§ WORK TO COMPLETE
Pick out all lines with the word "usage" from the records that follow.

§ EXERCISE DATA
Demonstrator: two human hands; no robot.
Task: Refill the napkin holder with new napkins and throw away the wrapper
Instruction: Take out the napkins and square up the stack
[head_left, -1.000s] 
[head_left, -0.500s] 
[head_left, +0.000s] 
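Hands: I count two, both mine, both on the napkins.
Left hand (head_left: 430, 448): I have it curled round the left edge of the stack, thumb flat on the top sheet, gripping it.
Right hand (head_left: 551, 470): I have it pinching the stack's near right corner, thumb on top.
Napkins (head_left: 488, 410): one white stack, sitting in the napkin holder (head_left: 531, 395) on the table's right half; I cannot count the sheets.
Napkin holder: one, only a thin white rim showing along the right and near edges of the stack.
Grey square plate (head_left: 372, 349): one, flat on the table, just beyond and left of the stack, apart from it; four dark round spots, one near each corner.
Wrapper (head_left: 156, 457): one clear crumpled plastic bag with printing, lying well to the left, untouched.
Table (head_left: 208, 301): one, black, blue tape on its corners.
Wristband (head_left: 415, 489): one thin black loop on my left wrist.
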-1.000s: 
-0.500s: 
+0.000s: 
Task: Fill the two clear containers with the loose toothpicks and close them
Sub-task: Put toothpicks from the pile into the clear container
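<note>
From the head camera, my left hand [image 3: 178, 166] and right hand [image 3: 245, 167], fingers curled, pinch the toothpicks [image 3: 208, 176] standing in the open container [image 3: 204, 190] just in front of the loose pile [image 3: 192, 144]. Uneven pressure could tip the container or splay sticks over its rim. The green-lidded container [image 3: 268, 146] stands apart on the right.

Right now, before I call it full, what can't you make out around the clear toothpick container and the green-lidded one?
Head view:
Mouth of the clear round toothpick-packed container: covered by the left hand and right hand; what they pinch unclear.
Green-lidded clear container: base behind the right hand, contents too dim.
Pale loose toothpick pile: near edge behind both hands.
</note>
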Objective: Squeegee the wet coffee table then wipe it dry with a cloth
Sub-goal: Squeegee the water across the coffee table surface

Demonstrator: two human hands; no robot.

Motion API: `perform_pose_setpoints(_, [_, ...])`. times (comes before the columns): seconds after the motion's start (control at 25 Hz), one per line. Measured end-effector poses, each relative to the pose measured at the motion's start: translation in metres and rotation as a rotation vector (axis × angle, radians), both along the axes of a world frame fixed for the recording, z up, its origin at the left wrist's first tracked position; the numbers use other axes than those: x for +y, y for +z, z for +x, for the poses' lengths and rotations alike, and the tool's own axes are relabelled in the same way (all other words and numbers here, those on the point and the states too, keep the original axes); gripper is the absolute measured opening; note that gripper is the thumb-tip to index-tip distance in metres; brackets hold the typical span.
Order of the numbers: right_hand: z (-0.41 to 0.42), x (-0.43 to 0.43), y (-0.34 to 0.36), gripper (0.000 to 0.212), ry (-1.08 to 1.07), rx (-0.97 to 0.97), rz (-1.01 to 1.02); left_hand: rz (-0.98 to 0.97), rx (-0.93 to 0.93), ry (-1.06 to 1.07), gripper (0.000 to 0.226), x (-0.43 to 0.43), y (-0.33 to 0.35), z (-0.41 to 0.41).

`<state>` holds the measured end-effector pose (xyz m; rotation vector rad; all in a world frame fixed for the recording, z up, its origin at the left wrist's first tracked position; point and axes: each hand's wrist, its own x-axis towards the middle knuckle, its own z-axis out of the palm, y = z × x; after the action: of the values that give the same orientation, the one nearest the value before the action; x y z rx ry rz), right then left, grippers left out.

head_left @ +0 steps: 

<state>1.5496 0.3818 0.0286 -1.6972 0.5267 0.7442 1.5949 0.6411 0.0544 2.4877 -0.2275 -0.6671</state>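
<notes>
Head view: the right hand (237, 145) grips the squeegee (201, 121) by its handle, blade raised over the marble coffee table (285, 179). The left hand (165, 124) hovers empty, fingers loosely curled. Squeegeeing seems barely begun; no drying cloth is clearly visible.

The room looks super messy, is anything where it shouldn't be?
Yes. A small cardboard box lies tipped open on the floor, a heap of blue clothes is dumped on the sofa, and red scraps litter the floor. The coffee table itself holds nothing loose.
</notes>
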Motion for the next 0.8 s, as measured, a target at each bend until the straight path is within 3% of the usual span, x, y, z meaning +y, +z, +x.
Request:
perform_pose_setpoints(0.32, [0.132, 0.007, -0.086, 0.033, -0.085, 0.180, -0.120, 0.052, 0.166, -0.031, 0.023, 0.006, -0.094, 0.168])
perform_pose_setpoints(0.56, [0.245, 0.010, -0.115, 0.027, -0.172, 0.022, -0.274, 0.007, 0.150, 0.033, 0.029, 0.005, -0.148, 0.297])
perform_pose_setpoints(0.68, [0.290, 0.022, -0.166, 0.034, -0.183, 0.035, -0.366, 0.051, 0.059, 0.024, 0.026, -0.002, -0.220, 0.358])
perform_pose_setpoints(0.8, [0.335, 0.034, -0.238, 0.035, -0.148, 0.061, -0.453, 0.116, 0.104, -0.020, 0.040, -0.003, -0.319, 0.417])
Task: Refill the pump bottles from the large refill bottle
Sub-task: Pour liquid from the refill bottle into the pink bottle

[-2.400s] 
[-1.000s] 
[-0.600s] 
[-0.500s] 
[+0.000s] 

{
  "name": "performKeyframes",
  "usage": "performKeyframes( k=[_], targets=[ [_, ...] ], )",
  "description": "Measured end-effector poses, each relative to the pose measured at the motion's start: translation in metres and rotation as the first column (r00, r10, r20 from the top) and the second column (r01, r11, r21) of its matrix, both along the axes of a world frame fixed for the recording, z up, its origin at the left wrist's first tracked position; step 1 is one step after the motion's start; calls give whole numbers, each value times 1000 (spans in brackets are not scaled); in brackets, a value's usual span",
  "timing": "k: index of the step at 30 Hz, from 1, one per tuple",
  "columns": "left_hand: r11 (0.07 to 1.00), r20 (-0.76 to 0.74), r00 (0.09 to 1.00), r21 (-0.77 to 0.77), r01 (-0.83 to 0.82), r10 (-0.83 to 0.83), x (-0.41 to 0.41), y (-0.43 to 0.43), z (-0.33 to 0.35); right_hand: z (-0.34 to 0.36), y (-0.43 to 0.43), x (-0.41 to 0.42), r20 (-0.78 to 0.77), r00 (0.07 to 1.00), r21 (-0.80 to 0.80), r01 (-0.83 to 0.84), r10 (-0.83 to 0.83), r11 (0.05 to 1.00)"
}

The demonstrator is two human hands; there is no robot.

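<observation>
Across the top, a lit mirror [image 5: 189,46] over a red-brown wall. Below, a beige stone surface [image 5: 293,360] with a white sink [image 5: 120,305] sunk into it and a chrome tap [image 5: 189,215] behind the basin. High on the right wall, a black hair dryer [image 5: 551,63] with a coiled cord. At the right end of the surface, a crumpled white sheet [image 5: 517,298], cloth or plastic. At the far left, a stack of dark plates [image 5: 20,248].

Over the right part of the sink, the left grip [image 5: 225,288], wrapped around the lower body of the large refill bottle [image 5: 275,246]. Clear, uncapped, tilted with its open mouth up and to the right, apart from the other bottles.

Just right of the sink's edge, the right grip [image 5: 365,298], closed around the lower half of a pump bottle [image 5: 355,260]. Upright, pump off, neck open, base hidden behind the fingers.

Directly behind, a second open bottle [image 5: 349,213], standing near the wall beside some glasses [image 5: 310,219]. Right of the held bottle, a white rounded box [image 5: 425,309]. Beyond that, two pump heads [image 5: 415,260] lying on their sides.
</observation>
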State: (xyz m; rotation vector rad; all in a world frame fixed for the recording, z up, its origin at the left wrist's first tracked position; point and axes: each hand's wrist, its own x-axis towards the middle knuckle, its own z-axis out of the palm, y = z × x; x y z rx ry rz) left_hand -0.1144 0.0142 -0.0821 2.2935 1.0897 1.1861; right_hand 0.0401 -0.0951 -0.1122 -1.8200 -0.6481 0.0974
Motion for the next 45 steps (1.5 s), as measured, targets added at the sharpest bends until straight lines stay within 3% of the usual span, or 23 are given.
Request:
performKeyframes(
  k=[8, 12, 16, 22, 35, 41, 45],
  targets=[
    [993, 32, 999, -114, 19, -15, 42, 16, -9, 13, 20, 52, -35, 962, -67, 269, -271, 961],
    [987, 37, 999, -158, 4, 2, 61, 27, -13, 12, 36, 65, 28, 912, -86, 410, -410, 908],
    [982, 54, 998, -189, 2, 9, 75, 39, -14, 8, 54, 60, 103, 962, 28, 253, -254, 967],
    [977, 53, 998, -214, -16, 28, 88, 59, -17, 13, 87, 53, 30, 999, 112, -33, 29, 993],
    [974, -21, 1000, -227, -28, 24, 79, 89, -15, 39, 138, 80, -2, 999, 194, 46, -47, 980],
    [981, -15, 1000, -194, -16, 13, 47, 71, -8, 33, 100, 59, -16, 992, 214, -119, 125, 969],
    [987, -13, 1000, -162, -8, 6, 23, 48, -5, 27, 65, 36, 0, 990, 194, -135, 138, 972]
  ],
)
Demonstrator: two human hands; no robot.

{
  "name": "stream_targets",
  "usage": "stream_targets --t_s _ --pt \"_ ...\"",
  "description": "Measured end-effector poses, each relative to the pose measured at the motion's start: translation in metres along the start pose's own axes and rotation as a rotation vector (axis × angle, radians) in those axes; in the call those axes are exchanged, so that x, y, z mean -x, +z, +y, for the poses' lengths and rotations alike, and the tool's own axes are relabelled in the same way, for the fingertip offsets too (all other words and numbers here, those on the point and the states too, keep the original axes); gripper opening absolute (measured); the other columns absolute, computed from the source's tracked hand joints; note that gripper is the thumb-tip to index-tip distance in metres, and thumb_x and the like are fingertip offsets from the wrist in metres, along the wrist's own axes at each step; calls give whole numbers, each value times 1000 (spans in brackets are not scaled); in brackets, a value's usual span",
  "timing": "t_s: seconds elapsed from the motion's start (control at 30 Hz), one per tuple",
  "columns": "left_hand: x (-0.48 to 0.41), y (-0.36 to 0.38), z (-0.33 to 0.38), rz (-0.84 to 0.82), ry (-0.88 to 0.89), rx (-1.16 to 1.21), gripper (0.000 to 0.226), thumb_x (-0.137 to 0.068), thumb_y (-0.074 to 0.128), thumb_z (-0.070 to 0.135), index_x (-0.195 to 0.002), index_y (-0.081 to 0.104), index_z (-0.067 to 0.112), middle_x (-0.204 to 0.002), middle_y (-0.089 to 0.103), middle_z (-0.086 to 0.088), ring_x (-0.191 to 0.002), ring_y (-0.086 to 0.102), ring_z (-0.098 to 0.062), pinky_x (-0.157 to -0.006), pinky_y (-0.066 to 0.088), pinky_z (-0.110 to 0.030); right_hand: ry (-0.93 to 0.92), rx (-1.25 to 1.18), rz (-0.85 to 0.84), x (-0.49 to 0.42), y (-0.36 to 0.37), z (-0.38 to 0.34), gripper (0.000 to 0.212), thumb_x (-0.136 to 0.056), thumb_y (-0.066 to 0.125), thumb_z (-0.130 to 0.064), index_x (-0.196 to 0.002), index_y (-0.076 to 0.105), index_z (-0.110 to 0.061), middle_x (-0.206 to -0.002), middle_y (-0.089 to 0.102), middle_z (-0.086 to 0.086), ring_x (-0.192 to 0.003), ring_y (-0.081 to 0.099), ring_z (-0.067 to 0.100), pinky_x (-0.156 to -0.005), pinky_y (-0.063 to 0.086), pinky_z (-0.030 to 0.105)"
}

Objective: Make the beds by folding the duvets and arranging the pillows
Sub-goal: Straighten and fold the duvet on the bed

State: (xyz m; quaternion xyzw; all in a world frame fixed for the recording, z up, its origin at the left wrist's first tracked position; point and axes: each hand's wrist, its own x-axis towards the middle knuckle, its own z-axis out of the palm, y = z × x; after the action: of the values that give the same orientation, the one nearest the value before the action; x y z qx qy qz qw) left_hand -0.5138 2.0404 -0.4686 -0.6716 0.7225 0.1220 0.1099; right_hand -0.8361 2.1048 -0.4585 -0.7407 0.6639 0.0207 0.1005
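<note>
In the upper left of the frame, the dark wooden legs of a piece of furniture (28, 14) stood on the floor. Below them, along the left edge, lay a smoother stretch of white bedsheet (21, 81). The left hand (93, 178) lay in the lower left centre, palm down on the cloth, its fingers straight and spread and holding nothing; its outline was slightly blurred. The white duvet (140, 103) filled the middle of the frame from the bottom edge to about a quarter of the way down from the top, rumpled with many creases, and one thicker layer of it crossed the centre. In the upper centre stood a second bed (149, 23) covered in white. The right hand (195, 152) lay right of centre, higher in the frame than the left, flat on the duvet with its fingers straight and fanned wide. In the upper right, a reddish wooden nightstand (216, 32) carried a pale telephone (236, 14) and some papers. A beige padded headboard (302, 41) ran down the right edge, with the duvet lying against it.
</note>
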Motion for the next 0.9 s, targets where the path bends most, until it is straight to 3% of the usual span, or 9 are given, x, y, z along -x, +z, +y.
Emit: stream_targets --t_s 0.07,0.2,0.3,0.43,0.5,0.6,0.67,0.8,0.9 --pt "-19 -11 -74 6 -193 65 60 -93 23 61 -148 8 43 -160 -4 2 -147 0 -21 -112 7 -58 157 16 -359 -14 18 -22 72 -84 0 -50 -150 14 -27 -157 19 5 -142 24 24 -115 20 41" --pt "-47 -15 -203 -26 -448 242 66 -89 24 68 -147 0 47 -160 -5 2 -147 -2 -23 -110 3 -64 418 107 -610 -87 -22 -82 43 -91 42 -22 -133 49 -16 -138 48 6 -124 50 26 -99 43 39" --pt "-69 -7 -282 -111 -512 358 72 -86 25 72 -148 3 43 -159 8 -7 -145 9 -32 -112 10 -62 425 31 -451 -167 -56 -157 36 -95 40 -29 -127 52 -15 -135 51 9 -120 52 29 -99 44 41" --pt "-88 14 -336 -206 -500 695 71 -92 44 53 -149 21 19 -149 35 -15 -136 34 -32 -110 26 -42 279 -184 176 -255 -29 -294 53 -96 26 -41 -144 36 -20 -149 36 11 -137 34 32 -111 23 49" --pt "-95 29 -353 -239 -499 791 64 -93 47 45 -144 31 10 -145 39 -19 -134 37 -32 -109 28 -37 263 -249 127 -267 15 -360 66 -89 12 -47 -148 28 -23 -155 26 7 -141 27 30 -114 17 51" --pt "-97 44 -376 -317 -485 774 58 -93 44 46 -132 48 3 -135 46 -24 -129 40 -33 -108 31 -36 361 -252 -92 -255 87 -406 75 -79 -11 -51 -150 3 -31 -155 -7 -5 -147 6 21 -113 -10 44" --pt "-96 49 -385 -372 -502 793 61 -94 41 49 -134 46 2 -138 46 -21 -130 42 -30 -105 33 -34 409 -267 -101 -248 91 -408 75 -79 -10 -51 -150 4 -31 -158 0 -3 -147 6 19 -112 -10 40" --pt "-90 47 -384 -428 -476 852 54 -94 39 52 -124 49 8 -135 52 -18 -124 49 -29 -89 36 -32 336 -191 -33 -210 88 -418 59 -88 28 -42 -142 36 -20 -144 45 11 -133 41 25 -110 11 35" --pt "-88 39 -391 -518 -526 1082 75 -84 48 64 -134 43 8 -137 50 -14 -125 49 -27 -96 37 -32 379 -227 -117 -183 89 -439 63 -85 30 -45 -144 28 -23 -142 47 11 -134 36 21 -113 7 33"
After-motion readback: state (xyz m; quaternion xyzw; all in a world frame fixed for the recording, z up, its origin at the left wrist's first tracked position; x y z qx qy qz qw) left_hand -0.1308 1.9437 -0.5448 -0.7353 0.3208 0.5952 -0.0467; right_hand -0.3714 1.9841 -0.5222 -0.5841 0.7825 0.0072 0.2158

§ SOLUTION TO THE EXERCISE
  "usage": "performKeyframes( k=[_], targets=[ [_, ...] ], )",
  "usage": "stream_targets --t_s _ --pt \"_ ...\"",

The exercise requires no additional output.